> _INSTRUCTIONS TO FOLLOW_
Output the data verbatim, with nothing added or dropped.

> _INPUT DATA_
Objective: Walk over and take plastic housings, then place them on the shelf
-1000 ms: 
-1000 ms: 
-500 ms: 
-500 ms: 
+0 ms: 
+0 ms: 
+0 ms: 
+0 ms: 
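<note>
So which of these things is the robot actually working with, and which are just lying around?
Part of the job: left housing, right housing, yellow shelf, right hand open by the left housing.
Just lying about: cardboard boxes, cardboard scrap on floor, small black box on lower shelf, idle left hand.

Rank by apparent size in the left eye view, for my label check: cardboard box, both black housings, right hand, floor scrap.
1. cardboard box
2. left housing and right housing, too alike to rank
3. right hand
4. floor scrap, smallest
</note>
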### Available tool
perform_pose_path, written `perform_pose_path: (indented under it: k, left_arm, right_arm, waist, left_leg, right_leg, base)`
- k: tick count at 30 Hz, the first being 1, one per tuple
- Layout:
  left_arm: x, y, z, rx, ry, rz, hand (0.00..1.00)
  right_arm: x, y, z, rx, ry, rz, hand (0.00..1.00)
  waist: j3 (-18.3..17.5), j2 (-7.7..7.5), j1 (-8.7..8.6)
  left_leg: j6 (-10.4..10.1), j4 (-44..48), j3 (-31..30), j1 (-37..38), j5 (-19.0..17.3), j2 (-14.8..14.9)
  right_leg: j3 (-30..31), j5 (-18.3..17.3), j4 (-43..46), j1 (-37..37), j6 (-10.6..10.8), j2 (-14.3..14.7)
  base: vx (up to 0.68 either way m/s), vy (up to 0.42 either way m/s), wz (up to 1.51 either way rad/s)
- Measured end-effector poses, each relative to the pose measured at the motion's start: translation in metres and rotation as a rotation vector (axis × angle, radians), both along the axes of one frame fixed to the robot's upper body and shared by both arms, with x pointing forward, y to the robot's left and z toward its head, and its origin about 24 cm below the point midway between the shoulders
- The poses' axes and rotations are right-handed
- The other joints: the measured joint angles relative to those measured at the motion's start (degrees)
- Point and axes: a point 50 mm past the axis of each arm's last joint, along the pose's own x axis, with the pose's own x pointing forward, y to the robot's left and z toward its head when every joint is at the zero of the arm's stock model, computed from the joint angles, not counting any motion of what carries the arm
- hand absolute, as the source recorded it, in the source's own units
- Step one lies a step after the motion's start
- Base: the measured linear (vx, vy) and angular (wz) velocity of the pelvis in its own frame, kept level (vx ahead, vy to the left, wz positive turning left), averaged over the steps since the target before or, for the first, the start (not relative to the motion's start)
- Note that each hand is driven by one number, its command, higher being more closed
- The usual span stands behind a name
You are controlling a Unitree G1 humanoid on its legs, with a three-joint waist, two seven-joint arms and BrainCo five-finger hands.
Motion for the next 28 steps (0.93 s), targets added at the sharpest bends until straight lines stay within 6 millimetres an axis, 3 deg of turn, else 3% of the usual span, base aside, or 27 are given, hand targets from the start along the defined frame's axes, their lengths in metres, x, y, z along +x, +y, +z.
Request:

> _ANSWER FOR THE TASK_
Objective: Walk over and take plastic housings, then place them on the shelf
-1000 ms: 
-1000 ms: 
-500 ms: 
-500 ms: 
+0 ms: 
+0 ms: 
+0 ms: 
+0 ms: 
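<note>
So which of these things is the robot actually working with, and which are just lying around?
Part of the job: left housing, right housing, yellow shelf, right hand open by the left housing.
Just lying about: cardboard boxes, cardboard scrap on floor, small black box on lower shelf, idle left hand.

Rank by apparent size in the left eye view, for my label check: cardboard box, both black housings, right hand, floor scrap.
1. cardboard box
2. left housing and right housing, too alike to rank
3. right hand
4. floor scrap, smallest
</note>
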### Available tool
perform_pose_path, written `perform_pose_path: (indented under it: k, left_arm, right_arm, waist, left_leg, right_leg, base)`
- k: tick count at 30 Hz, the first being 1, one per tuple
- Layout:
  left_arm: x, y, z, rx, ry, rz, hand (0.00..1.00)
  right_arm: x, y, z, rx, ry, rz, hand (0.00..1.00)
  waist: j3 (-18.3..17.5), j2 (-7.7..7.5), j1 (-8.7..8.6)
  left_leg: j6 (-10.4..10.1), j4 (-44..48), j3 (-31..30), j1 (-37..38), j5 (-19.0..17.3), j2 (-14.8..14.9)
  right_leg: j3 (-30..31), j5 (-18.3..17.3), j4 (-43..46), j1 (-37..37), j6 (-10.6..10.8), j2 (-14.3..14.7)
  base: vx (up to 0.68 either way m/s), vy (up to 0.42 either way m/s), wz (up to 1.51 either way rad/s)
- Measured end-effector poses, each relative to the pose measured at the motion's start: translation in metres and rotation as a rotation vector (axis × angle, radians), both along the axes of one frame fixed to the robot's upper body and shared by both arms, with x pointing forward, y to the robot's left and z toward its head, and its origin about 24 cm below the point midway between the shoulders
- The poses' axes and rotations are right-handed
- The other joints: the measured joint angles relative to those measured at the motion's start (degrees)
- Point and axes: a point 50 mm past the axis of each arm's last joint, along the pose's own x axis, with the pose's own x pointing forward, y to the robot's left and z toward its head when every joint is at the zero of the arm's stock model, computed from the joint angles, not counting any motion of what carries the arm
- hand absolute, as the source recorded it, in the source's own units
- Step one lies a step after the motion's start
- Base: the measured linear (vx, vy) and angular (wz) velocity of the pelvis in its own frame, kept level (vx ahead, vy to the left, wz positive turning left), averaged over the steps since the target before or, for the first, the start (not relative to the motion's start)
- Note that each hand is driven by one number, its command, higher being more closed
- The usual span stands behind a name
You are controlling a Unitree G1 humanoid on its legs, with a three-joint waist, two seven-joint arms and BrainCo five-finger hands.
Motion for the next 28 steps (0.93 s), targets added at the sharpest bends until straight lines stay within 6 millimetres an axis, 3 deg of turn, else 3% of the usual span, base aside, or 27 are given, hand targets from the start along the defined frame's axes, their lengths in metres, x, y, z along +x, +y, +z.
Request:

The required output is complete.